At the time, there was about Sh2 million in uncollected loans and had to embark on a turnaround strategy. Her entry into the financial arena marked a renaissance that has seen the institution grow exponentially.  “If you go through women, food and other basic necessities will be on the table.” The main aim is to reach places and offer products that ordinary commercial banks do not consider as profitable.

 For example, women were ignored by commercial banks in the early 1980s and 1990s and had to struggle to position themselves in business.

“Women were seen as un-bankable and this made it difficult for them to borrow money to engage in business and this is the landscape we wanted to change through microfinance,” she says.And the change on how lending works has seen change take place in the society by providing loans to women to buy water tanks, and solar panels.

They are now able to cut down on numerous hours spent looking for water and firewood and channel them to some income generating activities.

Empowering women

Riria argues: “It is through buying a cow for women that society is able to handle cases of malnutrition.” The group, she observes, is about transforming lives and this can be achieved through empowering women.

“I am satisfied KWFT led the way to open a microfinance institution for women with the ultimate success that banks now accept that women are bankable and good clients. KWFT is virtually in every town with about 235 field officers. “We want to use agency banking to ensure women are banked from anywhere,” Riria says. The Group’s goal at the time was to help women access loans by organising them into groups where members would contribute between Sh200 and Sh1,000.

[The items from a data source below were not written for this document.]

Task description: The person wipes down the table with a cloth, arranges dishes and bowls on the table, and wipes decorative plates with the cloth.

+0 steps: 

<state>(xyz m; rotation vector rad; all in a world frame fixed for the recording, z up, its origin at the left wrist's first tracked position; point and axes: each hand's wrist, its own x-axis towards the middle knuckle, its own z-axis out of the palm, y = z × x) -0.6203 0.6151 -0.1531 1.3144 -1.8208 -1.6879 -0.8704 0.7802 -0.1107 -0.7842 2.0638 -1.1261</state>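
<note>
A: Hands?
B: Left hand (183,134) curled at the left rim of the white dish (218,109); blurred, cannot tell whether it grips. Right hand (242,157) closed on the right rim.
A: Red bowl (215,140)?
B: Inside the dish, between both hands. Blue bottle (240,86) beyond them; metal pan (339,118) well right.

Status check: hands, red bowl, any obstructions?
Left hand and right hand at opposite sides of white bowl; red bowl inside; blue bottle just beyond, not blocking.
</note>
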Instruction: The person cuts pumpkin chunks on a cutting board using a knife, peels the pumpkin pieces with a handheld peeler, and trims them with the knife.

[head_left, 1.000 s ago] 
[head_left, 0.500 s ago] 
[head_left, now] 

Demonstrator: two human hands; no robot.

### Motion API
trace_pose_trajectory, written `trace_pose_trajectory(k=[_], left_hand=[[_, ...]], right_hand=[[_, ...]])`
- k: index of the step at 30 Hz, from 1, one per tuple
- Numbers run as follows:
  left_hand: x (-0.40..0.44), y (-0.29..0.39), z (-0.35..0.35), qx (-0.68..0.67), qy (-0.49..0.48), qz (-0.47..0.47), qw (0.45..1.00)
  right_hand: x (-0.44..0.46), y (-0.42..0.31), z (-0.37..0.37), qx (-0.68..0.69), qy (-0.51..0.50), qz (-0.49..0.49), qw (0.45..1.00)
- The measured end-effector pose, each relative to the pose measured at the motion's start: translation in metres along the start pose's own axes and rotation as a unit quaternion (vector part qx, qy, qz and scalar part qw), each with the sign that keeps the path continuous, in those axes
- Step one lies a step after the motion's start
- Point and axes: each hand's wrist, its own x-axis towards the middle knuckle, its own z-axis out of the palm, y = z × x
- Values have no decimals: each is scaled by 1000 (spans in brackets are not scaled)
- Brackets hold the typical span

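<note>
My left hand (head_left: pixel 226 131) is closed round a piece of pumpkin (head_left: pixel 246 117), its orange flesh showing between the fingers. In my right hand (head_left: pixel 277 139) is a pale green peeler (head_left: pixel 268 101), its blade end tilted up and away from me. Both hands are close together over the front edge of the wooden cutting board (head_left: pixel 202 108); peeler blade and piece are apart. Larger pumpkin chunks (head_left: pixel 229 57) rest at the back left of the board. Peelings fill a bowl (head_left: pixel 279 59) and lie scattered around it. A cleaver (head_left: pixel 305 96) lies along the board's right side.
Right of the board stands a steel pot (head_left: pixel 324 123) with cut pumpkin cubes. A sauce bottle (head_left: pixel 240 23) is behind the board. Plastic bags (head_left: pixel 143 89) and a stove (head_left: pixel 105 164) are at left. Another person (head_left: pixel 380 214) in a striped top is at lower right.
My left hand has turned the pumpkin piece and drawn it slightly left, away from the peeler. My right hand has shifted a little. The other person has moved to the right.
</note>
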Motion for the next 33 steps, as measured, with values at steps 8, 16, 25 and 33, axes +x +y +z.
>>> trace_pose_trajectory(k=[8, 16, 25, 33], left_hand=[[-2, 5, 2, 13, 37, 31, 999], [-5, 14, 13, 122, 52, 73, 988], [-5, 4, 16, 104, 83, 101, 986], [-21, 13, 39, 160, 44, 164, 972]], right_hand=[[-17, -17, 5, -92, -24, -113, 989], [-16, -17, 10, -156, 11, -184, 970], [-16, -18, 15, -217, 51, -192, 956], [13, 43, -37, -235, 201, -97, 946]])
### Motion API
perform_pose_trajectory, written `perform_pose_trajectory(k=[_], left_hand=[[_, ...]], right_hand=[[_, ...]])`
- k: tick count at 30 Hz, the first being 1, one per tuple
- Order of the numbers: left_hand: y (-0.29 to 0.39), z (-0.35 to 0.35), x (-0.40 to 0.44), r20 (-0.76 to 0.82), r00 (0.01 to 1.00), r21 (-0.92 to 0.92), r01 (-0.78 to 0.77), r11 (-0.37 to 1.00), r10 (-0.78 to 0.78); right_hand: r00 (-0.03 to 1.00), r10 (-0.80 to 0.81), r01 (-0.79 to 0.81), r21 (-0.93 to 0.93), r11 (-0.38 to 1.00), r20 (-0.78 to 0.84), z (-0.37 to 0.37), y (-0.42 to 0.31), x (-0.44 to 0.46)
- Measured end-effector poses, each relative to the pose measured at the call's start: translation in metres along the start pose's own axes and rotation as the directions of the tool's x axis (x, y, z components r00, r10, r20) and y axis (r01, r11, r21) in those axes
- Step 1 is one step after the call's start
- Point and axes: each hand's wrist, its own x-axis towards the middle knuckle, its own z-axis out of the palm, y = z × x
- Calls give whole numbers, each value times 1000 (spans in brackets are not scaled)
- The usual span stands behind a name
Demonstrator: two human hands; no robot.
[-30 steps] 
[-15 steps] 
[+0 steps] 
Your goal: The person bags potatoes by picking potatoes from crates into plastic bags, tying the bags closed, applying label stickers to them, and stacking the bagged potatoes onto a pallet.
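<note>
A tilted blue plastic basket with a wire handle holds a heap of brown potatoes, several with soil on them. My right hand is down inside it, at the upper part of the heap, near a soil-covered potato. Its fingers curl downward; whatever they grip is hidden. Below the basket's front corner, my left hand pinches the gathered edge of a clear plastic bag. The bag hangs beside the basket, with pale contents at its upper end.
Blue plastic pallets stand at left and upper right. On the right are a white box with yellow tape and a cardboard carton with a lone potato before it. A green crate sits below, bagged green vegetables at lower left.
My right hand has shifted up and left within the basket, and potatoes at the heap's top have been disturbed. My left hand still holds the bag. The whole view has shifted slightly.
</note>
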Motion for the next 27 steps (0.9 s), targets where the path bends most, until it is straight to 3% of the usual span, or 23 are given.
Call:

Today, the trust provides financial services to more than 400,000 women, boasting a loan portfolio of over Sh13 billion. However, this was not a walk in the park as she was labeled a home-breaker and warned by men to stay away from their wives for allegedly making them ‘big headed’.

At some time, she came across challenges and pessimists who thought that giving out Sh3,000 was not economically sound. “Some asked why I quit my university job to give people Sh3,000, questioning what this could achieve,” she says.

If she wins the award, she will join the likes of Equity Bank Chief Executive James Mwangi who was voted the 2012 winner of the Ernst & Young Entrepreneur of the Year.